:: DATA FOR THE TASK ::
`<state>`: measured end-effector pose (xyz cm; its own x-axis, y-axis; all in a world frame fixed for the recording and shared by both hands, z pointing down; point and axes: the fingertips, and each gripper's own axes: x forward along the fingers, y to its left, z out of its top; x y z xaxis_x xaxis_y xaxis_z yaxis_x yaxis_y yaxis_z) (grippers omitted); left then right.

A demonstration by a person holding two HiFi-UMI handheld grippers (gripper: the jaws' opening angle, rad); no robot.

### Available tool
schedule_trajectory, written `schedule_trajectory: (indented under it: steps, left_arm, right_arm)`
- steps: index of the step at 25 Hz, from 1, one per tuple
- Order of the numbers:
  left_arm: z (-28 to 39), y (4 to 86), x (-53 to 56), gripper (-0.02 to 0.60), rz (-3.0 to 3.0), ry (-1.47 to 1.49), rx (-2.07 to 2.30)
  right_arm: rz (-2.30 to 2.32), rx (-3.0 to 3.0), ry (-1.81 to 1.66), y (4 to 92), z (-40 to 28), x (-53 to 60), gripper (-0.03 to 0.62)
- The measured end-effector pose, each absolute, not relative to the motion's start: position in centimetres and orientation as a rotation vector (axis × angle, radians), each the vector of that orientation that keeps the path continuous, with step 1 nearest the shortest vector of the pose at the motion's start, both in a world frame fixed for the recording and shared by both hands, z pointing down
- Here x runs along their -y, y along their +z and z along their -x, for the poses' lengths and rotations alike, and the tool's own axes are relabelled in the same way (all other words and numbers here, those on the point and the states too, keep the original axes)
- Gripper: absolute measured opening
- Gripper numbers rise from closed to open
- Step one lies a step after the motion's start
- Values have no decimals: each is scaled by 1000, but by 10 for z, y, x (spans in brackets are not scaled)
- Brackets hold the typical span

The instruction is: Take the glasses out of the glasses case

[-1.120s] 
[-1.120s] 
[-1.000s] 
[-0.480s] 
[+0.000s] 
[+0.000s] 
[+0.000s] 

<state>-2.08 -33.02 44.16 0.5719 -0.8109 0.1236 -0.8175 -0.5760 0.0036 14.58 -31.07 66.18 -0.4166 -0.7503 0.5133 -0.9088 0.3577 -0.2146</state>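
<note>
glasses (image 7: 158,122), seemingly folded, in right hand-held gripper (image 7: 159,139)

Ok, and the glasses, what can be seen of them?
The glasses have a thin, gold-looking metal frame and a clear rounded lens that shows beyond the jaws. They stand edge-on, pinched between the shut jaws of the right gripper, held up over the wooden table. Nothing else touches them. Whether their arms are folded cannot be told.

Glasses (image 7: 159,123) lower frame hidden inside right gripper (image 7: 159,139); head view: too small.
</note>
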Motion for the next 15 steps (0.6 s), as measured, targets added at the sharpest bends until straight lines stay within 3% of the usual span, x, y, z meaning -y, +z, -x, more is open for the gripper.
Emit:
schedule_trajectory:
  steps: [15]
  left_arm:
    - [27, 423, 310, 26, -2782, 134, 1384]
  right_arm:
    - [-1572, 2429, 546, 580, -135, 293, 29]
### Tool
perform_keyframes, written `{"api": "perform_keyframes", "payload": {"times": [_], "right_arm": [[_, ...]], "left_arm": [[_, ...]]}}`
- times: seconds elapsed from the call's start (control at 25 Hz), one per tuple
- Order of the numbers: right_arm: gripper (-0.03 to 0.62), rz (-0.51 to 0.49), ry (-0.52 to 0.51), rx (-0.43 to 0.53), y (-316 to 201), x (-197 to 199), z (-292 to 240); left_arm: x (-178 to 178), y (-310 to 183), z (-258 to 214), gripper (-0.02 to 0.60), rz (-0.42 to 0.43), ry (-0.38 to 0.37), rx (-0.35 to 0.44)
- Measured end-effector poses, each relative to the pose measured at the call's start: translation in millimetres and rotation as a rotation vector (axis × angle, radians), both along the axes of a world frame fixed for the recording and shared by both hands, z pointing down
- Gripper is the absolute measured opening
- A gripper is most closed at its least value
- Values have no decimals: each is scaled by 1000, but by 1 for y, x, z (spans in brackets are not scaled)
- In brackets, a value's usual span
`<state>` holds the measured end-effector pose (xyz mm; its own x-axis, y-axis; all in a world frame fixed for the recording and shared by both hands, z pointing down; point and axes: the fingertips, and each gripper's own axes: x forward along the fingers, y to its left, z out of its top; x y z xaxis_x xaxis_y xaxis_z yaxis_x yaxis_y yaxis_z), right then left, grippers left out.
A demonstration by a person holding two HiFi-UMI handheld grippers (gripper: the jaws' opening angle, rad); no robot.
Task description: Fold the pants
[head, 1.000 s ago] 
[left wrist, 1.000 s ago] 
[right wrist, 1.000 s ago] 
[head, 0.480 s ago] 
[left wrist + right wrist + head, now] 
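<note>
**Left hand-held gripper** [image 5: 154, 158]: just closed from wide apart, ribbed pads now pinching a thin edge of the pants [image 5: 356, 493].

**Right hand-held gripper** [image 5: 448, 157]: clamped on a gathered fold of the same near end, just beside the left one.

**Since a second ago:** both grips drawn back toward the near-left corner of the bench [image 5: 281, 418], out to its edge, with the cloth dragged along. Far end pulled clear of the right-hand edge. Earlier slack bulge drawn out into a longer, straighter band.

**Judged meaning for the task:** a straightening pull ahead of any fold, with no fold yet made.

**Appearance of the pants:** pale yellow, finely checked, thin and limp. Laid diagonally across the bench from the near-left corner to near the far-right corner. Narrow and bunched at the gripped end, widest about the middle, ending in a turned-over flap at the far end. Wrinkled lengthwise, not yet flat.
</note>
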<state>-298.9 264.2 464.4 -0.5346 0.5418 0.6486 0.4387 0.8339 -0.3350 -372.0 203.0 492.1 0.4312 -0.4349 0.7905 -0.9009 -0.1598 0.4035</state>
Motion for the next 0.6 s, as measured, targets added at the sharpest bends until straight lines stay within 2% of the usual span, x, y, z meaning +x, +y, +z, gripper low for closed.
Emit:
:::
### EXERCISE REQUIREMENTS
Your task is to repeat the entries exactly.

### ANSWER SECTION
`<state>`: measured end-effector pose (xyz cm; its own x-axis, y-axis; all in a world frame fixed for the recording and shared by both hands, z pointing down; point and axes: the fingertips, and each gripper's own axes: x forward along the fingers, y to its left, z out of its top; x y z xaxis_x xaxis_y xaxis_z yaxis_x yaxis_y yaxis_z) (grippers omitted); left then right.

A demonstration by a person holding two HiFi-UMI handheld grippers (gripper: the jaws' opening angle, rad); no robot.

### Available tool
schedule_trajectory, written `schedule_trajectory: (indented under it: steps, left_arm, right_arm)`
- steps: index of the step at 25 Hz, from 1, one per tuple
- Order of the numbers:
  left_arm: z (-28 to 39), y (4 to 86), x (-53 to 56), gripper (-0.02 to 0.60), rz (-3.0 to 3.0), ry (-1.47 to 1.49), rx (-2.07 to 2.30)
  right_arm: rz (-2.30 to 2.32), rx (-3.0 to 3.0), ry (-1.81 to 1.66), y (4 to 92), z (-40 to 28), x (-53 to 60), gripper (-0.03 to 0.62)
- The measured end-effector pose, each absolute, not relative to the motion's start: position in centimetres and orientation as a rotation vector (axis × angle, radians), each the vector of that orientation that keeps the path continuous, with step 1 nearest the shortest vector of the pose at the motion's start, both in a world frame fixed for the recording and shared by both hands, z pointing down
- Here x runs along their -y, y along their +z and z along their -x, for the poses' lengths and rotations alike, and the tool's own axes are relabelled in the same way (all other words and numbers here, those on the point and the states too, keep the original axes)
- Gripper: absolute measured opening
- Gripper numbers rise from closed to open
- Step one lies a step after the motion's start
- Values have no decimals: each is scaled by 1000, but by 10 for z, y, x (spans in brackets are not scaled)
- Brackets hold the typical span

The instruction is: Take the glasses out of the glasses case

[-1.120s] 
[-1.120s] 
[-1.000s] 
[-0.480s] 
[+0.000s] 
[+0.000s] 
[+0.000s] 

<state>-2.08 -33.02 44.16 0.5719 -0.8109 0.1236 -0.8175 -0.5760 0.0036 14.58 -31.07 66.18 -0.4166 -0.7503 0.5133 -0.9088 0.3577 -0.2146</state>
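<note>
glasses (image 7: 158,122), seemingly folded, in right hand-held gripper (image 7: 159,139)

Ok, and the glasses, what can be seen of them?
The glasses have a thin, gold-looking metal frame and a clear rounded lens that shows beyond the jaws. They stand edge-on, pinched between the shut jaws of the right gripper, held up over the wooden table. Nothing else touches them. Whether their arms are folded cannot be told.

Glasses (image 7: 159,123) lower frame hidden inside right gripper (image 7: 159,139); head view: too small.
</note>
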Motion for the next 15 steps (0.6 s), as measured, targets added at the sharpest bends until straight lines stay within 3% of the usual span, x, y, z meaning -y, +z, -x, more is open for the gripper.
Emit:
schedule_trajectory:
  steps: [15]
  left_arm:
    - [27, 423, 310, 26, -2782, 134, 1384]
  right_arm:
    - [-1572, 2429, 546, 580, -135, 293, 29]
### Tool
perform_keyframes, written `{"api": "perform_keyframes", "payload": {"times": [_], "right_arm": [[_, ...]], "left_arm": [[_, ...]]}}`
- times: seconds elapsed from the call's start (control at 25 Hz), one per tuple
- Order of the numbers: right_arm: gripper (-0.03 to 0.62), rz (-0.51 to 0.49), ry (-0.52 to 0.51), rx (-0.43 to 0.53), y (-316 to 201), x (-197 to 199), z (-292 to 240); left_arm: x (-178 to 178), y (-310 to 183), z (-258 to 214), gripper (-0.02 to 0.60), rz (-0.42 to 0.43), ry (-0.38 to 0.37), rx (-0.35 to 0.44)
- Measured end-effector poses, each relative to the pose measured at the call's start: translation in millimetres and rotation as a rotation vector (axis × angle, radians), both along the axes of a world frame fixed for the recording and shared by both hands, z pointing down
- Gripper is the absolute measured opening
- A gripper is most closed at its least value
- Values have no decimals: each is scaled by 1000, but by 1 for y, x, z (spans in brackets are not scaled)
- In brackets, a value's usual span
`<state>` holds the measured end-effector pose (xyz mm; its own x-axis, y-axis; all in a world frame fixed for the recording and shared by both hands, z pointing down; point and axes: the fingertips, and each gripper's own axes: x forward along the fingers, y to its left, z out of its top; x y z xaxis_x xaxis_y xaxis_z yaxis_x yaxis_y yaxis_z), right then left, grippers left out.
A demonstration by a person holding two HiFi-UMI handheld grippers (gripper: the jaws' opening angle, rad); no robot.
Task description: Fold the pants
[head, 1.000 s ago] 
[left wrist, 1.000 s ago] 
[right wrist, 1.000 s ago] 
[head, 0.480 s ago] 
[left wrist + right wrist + head, now] 
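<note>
**Left hand-held gripper** [image 5: 154, 158]: just closed from wide apart, ribbed pads now pinching a thin edge of the pants [image 5: 356, 493].

**Right hand-held gripper** [image 5: 448, 157]: clamped on a gathered fold of the same near end, just beside the left one.

**Since a second ago:** both grips drawn back toward the near-left corner of the bench [image 5: 281, 418], out to its edge, with the cloth dragged along. Far end pulled clear of the right-hand edge. Earlier slack bulge drawn out into a longer, straighter band.

**Judged meaning for the task:** a straightening pull ahead of any fold, with no fold yet made.

**Appearance of the pants:** pale yellow, finely checked, thin and limp. Laid diagonally across the bench from the near-left corner to near the far-right corner. Narrow and bunched at the gripped end, widest about the middle, ending in a turned-over flap at the far end. Wrinkled lengthwise, not yet flat.
</note>
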<state>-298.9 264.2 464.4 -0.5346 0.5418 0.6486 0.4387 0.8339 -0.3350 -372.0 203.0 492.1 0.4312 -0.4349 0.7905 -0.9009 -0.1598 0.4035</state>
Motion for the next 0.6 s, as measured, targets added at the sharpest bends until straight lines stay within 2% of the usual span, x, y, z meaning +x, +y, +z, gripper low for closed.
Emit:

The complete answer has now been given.